Animal Farm 1970


We are trapped in the middle of a street war between two breeds of pigs, the police and the New Left. In Berkeley, Cambridge, Madison, Isla Vista, the battles flare. It goes something like this. Student leftists gather; windows are broken; trash fires are started; squad cars of police arrive; they eye the crowds; they begin to clear the street; the fires are put out; the crowd regroups; the police are stoned; more police arrive, perhaps several hundred, in riot gear; they charge the crowd; several bloody scuffles break out between police and rioters; as the crowd retreats they smash more windows; gasoline fires are set in two banks; looting begins; some students follow the retreating rioters, putting out the fires; one of these students is shot by a policeman, others are gassed indiscriminately as police heave canisters off roaming troop trucks; two squad Cars are overturned and burned.
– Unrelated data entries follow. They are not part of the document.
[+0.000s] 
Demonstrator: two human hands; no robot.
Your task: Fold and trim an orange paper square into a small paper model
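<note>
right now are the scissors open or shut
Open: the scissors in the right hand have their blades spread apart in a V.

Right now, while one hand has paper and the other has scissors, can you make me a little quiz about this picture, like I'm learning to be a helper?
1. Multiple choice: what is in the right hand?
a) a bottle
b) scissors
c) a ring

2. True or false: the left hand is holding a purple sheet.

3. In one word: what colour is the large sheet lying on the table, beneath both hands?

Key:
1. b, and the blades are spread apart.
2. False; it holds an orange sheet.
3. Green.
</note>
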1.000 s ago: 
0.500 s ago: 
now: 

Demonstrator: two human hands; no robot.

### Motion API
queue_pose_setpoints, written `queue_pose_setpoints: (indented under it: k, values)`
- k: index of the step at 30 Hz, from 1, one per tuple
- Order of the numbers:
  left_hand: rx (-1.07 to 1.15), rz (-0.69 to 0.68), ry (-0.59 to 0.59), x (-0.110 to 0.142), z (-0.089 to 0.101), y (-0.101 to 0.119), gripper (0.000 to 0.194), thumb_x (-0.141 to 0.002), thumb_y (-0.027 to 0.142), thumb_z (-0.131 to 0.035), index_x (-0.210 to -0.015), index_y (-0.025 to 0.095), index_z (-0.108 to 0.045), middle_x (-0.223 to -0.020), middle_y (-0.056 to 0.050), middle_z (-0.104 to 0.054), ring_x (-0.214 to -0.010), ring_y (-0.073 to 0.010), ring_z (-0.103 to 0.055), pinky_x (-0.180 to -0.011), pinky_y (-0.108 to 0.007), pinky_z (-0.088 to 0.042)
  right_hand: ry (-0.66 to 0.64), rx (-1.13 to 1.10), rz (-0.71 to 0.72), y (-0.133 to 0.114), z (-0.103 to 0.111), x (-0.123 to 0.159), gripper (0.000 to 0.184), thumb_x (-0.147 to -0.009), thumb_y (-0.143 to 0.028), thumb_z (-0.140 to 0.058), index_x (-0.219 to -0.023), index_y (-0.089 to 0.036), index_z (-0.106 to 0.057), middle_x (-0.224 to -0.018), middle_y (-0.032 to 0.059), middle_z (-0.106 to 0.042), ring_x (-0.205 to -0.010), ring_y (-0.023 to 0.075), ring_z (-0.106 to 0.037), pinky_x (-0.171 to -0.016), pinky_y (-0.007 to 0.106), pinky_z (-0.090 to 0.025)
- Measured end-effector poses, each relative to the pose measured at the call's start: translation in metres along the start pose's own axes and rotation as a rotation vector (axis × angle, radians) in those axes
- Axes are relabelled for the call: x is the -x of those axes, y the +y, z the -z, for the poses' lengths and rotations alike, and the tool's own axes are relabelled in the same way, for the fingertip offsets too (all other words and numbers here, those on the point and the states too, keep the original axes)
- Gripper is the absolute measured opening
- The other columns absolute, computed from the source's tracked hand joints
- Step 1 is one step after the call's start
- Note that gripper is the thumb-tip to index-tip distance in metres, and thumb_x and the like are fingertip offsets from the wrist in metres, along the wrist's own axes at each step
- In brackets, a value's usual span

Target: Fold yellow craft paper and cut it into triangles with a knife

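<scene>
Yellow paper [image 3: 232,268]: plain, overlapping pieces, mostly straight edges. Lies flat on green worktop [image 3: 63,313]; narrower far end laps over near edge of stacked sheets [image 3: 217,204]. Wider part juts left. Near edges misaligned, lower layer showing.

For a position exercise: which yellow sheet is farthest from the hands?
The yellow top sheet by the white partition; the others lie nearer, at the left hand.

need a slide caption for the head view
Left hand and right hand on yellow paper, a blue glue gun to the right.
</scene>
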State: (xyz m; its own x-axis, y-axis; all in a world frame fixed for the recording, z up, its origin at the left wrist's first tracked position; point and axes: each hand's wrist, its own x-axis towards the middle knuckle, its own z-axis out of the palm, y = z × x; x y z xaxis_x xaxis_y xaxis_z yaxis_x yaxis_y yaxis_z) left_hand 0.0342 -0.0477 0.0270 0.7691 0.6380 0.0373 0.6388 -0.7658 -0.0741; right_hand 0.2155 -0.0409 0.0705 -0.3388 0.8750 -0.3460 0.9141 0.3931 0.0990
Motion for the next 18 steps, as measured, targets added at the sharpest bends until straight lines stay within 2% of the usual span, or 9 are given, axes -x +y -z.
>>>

Such is a typical scenario of student/police riots in America: animal farm 1970. In George Orwell's Animal Farm, you'll recall, the animals who lusted after power over the other animals were the pigs. In the increasingly common confrontations as described above, who are the pigs, the police, as the New Left claims, or the New Left, as the cops claim? Most social commentators talk as if a sane man's only choice was to side with either the police or the "dissenters." This is not the case. It is not a matter of choosing the "correct" side, but of determining if either side is correct. In fact, neither side is correct.

It is not a matter of the pigs against the kids (Ramparts magazine version), nor of the police against the pigs (police version), but of the pigs against the pigs. Both the left and police either initiate or threaten to initiate physical force, the essence of power.

In his impassioned pleas for revolution, Karl Hess offers us this principle: if it Oinks, it's your enemy. But when all oink, when from both sides of flaming barricades come shouts of powers, who is your friend? The sane man's answer is: no one; his course of action: an independent one, unstained by the mud of the sty.

We are witnessing the first phases of a war that will in all probability end in totalitarian enslavement of the American people. The public should not be fooled into thinking that it is a battle of right against wrong.

A struggle to achieve justice it decidedly is not. Instead it is a struggle of evil against evil, for control of the apparatus of power, the state. Part of the purpose of the participants is the establishment of totalitarianism, part, its control. It may be that most of those doing combat in the streets do not realize that dictatorship must be the logical result of their actions (although this is hard to believe), but dictatorship will be the result nonetheless. Z will come to America.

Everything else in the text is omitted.